Chondroitin 4-O-sulfation regulates hippocampal perineuronal nets and social memory

Abstract

Glycan alterations are associated with aging, neuropsychiatric, and neurodegenerative diseases, although the contributions of specific glycan structures to emotion and cognitive functions remain largely unknown. Here, we used a combination of chemistry and neurobiology to show that 4-O-sulfated chondroitin sulfate (CS) polysaccharides are critical regulators of perineuronal nets (PNNs) and synapse development in the mouse hippocampus, thereby affecting anxiety and cognitive abilities such as social memory. Brain-specific deletion of CS 4-O-sulfation in mice increased PNN densities in the area CA2 (cornu ammonis 2), leading to imbalanced excitatory-to-inhibitory synaptic ratios, reduced CREB activation, elevated anxiety, and social memory dysfunction. The impairments in PNN densities, CREB activity, and social memory were recapitulated by selective ablation of CS 4-O-sulfation in the CA2 region during adulthood. Notably, enzymatic pruning of the excess PNNs reduced anxiety levels and restored social memory, while chemical manipulation of CS 4-O-sulfation levels reversibly modulated PNN densities surrounding hippocampal neurons and the balance of excitatory and inhibitory synapses. These findings reveal key roles for CS 4-O-sulfation in adult brain plasticity, social memory, and anxiety regulation, and they suggest that targeting CS 4-O-sulfation may represent a strategy to address neuropsychiatric and neurodegenerative diseases associated with social cognitive dysfunction.

Additional Information

© 2023 the Author(s). Published by PNAS. This article is distributed under Creative Commons Attribution-NonCommercial-NoDerivatives License 4.0 (CC BY-NC-ND). We thank Prof. Melitta Schachner and Dr.

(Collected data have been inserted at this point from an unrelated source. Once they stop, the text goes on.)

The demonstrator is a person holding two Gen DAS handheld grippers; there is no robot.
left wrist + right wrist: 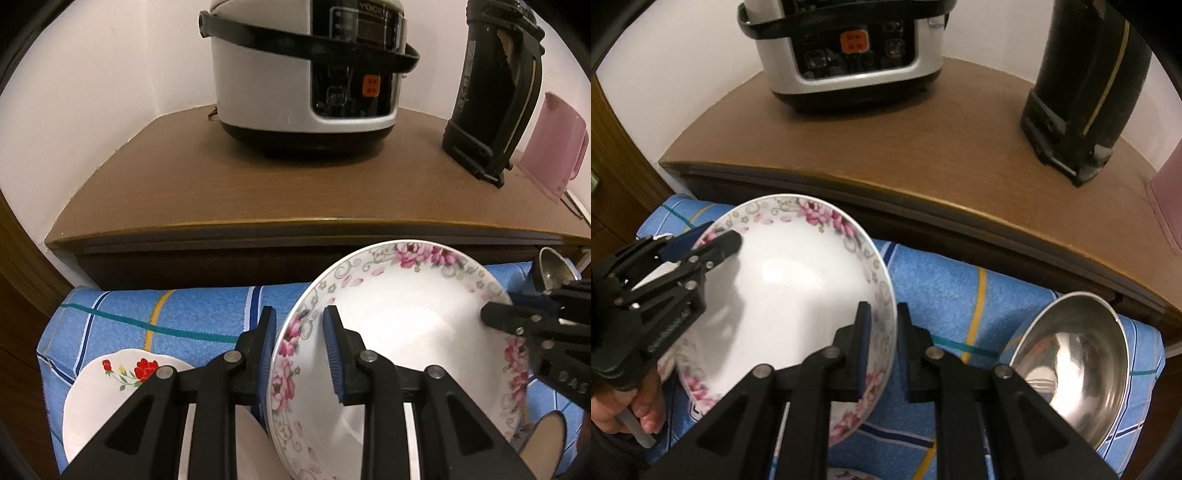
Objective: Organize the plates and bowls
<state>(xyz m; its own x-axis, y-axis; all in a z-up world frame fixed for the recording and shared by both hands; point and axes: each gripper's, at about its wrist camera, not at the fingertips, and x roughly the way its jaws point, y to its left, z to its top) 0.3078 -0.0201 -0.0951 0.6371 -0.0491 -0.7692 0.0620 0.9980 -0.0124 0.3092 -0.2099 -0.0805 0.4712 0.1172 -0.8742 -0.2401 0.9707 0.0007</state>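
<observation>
A brown wooden counter [177, 199] carries a rice cooker [306, 70], a black kettle [491, 96] and a pink jug [554, 144], and in front of it lies a blue checked cloth [155, 317]. Above the cloth a pink-flowered plate [399, 332] is held tilted, the left gripper [299, 325] clamped on its left rim and the right gripper [882, 321] clamped on its right rim. On the cloth rest a red-flowered plate [110, 391] to the left and a steel bowl [1078, 369] to the right.
</observation>
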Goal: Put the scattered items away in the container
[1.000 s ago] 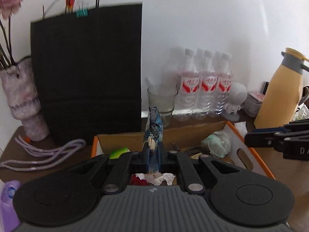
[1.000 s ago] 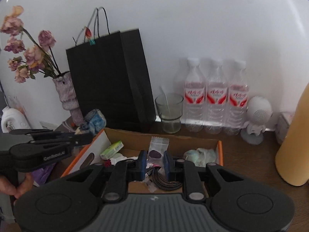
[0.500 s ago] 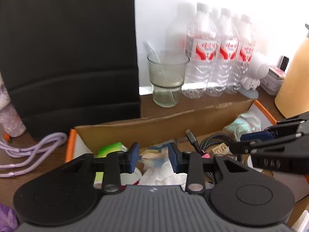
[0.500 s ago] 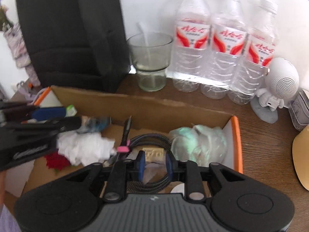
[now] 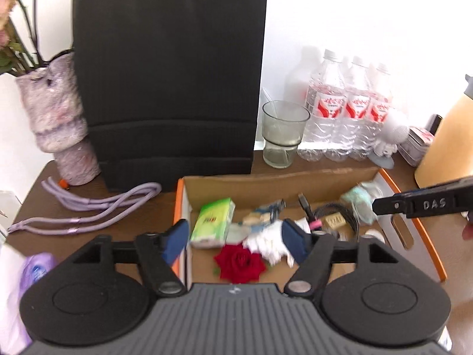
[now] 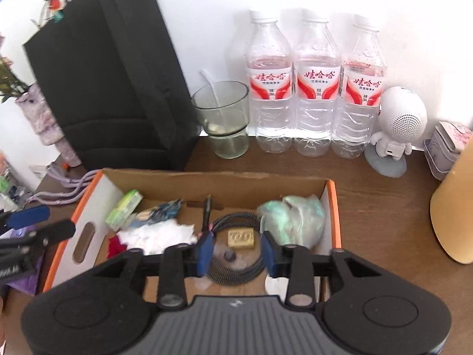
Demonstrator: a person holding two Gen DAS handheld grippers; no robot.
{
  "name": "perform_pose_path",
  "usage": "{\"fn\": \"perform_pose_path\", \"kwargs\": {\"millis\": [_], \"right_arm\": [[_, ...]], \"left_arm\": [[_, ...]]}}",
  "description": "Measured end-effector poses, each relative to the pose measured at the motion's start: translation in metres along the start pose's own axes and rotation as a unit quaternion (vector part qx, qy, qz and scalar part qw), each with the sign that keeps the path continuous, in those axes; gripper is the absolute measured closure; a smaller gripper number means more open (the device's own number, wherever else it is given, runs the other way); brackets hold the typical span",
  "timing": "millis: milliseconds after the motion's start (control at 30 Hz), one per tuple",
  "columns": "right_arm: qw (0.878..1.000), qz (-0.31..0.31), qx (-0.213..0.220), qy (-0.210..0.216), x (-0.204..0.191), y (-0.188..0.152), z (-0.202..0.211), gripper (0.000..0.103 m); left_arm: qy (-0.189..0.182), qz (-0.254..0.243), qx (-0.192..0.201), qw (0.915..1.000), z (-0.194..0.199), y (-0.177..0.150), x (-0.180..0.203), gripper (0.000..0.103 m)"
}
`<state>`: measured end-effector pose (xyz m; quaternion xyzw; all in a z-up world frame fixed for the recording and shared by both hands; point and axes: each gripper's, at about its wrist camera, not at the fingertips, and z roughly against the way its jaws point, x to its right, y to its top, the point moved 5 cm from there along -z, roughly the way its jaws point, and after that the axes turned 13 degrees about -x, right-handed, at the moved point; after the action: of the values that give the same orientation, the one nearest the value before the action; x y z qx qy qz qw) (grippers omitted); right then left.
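The cardboard box point(image 5: 325, 174) point(image 6: 207, 177) with orange rims holds a green tissue pack point(image 5: 211, 222), a red rose point(image 5: 239, 263), crumpled white tissue point(image 5: 269, 241), a blue packet point(image 5: 263, 213) point(image 6: 159, 211), a coiled black cable point(image 6: 236, 216) and a mint bag point(image 6: 292, 216). My left gripper point(image 5: 235, 241) hovers over the box's left part, its jaws opening with nothing pressed between them. My right gripper point(image 6: 238, 251) hangs over the cable, its jaws also opening. A small clear bag point(image 6: 229, 256) lies loose below it.
A black paper bag point(image 5: 168, 82), a glass point(image 6: 221, 118), three water bottles point(image 6: 316, 82), a white robot speaker point(image 6: 396, 124) and a yellow flask point(image 6: 455, 207) stand behind and right of the box. A vase point(image 5: 56, 118), purple cords point(image 5: 88, 207) and a purple packet point(image 5: 35, 269) are at left.
The left gripper let go of the blue packet, which now lies in the box, and its jaws spread wide. The right gripper dropped lower over the box, released the small clear bag and opened.
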<state>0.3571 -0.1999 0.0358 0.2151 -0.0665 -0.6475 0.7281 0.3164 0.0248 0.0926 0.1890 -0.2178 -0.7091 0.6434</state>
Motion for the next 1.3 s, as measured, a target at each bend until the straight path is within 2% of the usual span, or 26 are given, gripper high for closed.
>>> {"fn": "perform_pose_path", "kwargs": {"millis": [33, 67, 167, 267, 300, 367, 467, 533, 633, 767, 900, 967, 1033, 1100, 1133, 1233, 1267, 1300], "right_arm": [[1.0, 0.002, -0.001, 0.001, -0.002, -0.006, 0.003, 0.054], [1.0, 0.004, -0.005, -0.003, -0.003, -0.011, 0.006, 0.05], [1.0, 0.003, -0.016, -0.023, -0.006, -0.028, 0.012, 0.049], [0.999, 0.009, -0.001, -0.034, -0.014, -0.048, 0.026, 0.048], [0.999, 0.021, 0.014, -0.032, -0.019, -0.058, 0.034, 0.046], [0.996, 0.048, 0.065, -0.031, -0.031, -0.077, 0.052, 0.041], [0.982, 0.077, 0.168, -0.046, -0.045, -0.111, 0.072, 0.038], [0.968, 0.083, 0.231, -0.048, -0.052, -0.134, 0.081, 0.038], [0.956, 0.072, 0.283, -0.036, -0.057, -0.163, 0.087, 0.034], [0.951, 0.054, 0.302, -0.042, -0.063, -0.203, 0.09, 0.034], [0.95, 0.032, 0.309, -0.034, -0.065, -0.264, 0.092, 0.033], [0.954, 0.014, 0.299, -0.018, -0.064, -0.29, 0.088, 0.031], [0.961, 0.026, 0.274, -0.004, -0.069, -0.31, 0.08, 0.031], [0.962, 0.049, 0.267, -0.021, -0.075, -0.321, 0.078, 0.031], [0.961, 0.057, 0.27, -0.032, -0.077, -0.327, 0.079, 0.031], [0.961, 0.068, 0.267, -0.032, -0.081, -0.331, 0.079, 0.031], [0.961, 0.07, 0.267, -0.029, -0.082, -0.331, 0.079, 0.031], [0.961, 0.073, 0.266, -0.029, -0.084, -0.331, 0.078, 0.031]], "left_arm": [[0.007, 0.001, -0.001, 1.0, 0.004, -0.005, -0.001, 0.019], [0.012, 0.001, -0.006, 0.9999, 0.007, -0.009, -0.001, 0.019], [0.019, 0.001, -0.012, 0.9997, 0.017, -0.022, 0.001, 0.016], [0.057, -0.015, 0.037, 0.9976, 0.037, -0.04, 0.007, 0.008], [0.064, -0.022, 0.066, 0.9956, 0.046, -0.047, 0.009, 0.003], [0.062, -0.027, 0.123, 0.9901, 0.063, -0.067, 0.013, 0.001], [0.035, -0.024, 0.189, 0.981, 0.083, -0.1, 0.014, 0.0], [0.029, -0.017, 0.225, 0.9737, 0.094, -0.122, 0.014, 0.0], [0.028, -0.021, 0.257, 0.9657, 0.105, -0.151, 0.018, 0.0], [0.039, -0.009, 0.234, 0.9713, 0.114, -0.2, 0.02, 0.0], [0.044, -0.035, 0.191, 0.98, 0.091, -0.241, 0.029, 0.002], [0.048, -0.048, 0.158, 0.985, 0.074, -0.247, 0.03, 0.014], [0.057, -0.044, 0.133, 0.9885, 0.058, -0.245, 0.026, 0.035], [0.064, -0.023, 0.116, 0.9909, 0.046, -0.24, 0.017, 0.041], [0.064, -0.015, 0.105, 0.9923, 0.04, -0.238, 0.014, 0.041], [0.053, 0.0, 0.073, 0.9959, 0.025, -0.237, 0.006, 0.041], [0.051, 0.007, 0.064, 0.9966, 0.02, -0.237, 0.003, 0.044], [0.052, 0.014, 0.052, 0.9972, 0.017, -0.237, 0.001, 0.063]]}}
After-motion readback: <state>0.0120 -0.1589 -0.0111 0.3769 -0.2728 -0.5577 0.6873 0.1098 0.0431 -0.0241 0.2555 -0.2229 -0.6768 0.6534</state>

Nuray Akyüz for generously sharing the Chst11loxP/loxP and Chst11+/− mice, Dr. Henry Lester (Caltech) for providing the stereotactic device for mouse brain surgery, and Dr. Wei-Li Wu (Caltech, now at the National Cheng Kung University) for providing help and suggestions on the animal behavioral paradigms. This work was supported by the NIH (R01 GM093627). Author contributions: H.H., Y.O., and L.C.H.-W. designed research; H.H., Y.Z., G.M.M., and G.C.Z. performed research; H.H., Y.Z., Y.O. and L.C.H.-W. analyzed data; and H.H., A.M.J., and L.C.H.-W. wrote the paper. The authors declare no competing interest.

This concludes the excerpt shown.